P.Q.161.12 : lvs-hdadm-102 (NN1, JN1).
P.Q.161.13 : lvs-hdadm-103 (NN2, JN2)
P.Q.161.14 : lvs-hdadm-104 (JN3)
2022-12-06 10:38:11,071 WARN client.QuorumJournalManager (IPCLoggerChannel.java:call(399)) - Remote journal P.Q.161.12:8485 failed to write txns 2196111640-2196111640. Will try to write to this JN again after the next log roll.
org.apache.hadoop.ipc.RemoteException(java.io.IOException): IPC s epoch 176 is less than the last promised epoch 177 ; journal id: GISHortonDR
2022-12-06 10:38:11,071 WARN client.QuorumJournalManager (IPCLoggerChannel.java:call(399)) - Remote journal P.Q.161.13:8485 failed to write txns 2196111640-2196111640. Will try to write to this JN again after the next log roll.
org.apache.hadoop.ipc.RemoteException(java.io.IOException): IPCs epoch 176 is less than the last promised epoch 177 ; journal id: GISHortonDR
2022-12-06 10:38:11,071 WARN client.QuorumJournalManager (IPCLoggerChannel.java:call(399)) - Remote journal P.Q.161.14:8485 failed to write txns 2196111640-2196111640. Will try to write to this JN again after the next log roll.
org.apache.hadoop.ipc.RemoteException(java.io.IOException): IPC s epoch 176 is less than the last promised epoch 177 ; journal id: GISHortonDR
After 3 Journal Node (JN) return write error it got FATAL error
2022-12-06 10:38:11,080 FATAL namenode.FSEditLog (JournalSet.java:mapJournalsAndReportErrors(390)) - Error: flush failed for required journal (JournalAndStream(mgr=QJM to [P.Q.161.12:8485, P.Q.161.13:8485, P.Q.161.14:8485], stream=QuorumOutputStream starting at txid 2196111639))

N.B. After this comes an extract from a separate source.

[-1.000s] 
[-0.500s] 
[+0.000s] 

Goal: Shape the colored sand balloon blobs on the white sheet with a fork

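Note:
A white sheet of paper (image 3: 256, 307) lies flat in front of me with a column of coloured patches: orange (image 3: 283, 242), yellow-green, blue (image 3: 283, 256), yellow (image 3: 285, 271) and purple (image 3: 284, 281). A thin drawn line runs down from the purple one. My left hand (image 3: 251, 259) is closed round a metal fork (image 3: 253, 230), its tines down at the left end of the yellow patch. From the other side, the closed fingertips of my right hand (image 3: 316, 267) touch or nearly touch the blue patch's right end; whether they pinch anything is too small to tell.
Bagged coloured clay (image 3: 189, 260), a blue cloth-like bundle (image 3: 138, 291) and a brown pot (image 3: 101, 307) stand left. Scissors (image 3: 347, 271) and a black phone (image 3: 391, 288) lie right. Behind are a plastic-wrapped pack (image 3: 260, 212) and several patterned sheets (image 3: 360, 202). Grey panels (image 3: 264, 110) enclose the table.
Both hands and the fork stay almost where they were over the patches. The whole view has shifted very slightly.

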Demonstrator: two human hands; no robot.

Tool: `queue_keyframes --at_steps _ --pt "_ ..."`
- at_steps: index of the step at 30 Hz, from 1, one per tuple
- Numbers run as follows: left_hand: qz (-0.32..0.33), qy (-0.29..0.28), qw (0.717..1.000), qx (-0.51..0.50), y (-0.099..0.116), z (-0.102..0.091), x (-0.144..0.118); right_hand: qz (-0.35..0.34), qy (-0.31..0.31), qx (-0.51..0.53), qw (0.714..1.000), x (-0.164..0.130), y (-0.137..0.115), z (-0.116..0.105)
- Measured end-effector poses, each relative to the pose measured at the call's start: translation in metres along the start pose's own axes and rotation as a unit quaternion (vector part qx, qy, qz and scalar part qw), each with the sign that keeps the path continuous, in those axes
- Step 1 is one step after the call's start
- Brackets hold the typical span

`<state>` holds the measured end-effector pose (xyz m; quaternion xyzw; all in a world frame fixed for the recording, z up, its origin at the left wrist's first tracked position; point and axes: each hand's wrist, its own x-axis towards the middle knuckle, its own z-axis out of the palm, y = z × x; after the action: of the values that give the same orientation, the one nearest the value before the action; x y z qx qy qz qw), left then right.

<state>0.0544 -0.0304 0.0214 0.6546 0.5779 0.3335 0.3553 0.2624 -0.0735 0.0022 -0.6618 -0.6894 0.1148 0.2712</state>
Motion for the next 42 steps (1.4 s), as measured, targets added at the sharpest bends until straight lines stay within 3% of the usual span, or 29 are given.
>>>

org.apache.hadoop.hdfs.qjournal.client.QuorumException: Got too many exceptions to achieve quorum size 2/3. 3 exceptions thrown:
P.Q.161.13:8485: IPC s epoch 176 is less than the last promised epoch 177 ; journal id: GISHortonDR
and shutdown the NN
2022-12-06 10:38:11,082 WARN client.QuorumJournalManager (QuorumOutputStream.java:abort(74)) - Aborting QuorumOutputStream starting at txid 2196111639
2022-12-06 10:38:11,095 INFO util.ExitUtil (ExitUtil.java:terminate(210)) - Exiting with status 1: Error: flush failed for required journal (JournalAndStream(mgr=QJM to [P.Q.161.12:8485, P.Q.161.13:8485, P.Q.161.14:8485], stream=QuorumOutputStream starting at txid 2196111639))
2022-12-06 10:38:11,132 INFO namenode.NameNode (LogAdapter.java:info(51)) - SHUTDOWN_MSG:
/************************************************************
SHUTDOWN_MSG: Shutting down NameNode at lvs-hdadm-103.corp.ebay.com/P.Q.161.13
Created 12-29-2022 12:04 AM
@mabilgen you have 143 million blocks in the cluster and the NN heap is 95GB. This is why the NN is not holding up. You would need to bring the total block count to 90 million for NN to start working properly as the NN expects atleast 150GB of heap for 143 million blocks to work smoothly.
Created 01-25-2023 01:29 PM
it looks like same node getting down every times. I have did total 4-5 times but NN1 is going down. I have compared JVM heap mem size between NN1 and NN2 but both are same, (getting config from Ambari correctly)
not sure what to try next???
Created 01-25-2023 09:26 PM
If the same Node is getting down every time, it's worth checking the Memory utilization at the OS end. You can check the /var/log/messages of the NN host when the NN went down and check if the process is getting killed by an oom.
Created 01-25-2023 08:34 PM
Hello,
Check your name node address in core-site.xml. Change to 50070 or 9000 and try
The default address of namenode web UI is http://localhost:50070/. You can open this address in your browser and check the namenode information. The default address of namenode server is hdfs://localhost:8020/. You can connect to it to access HDFS by HDFS api. The is the real service address.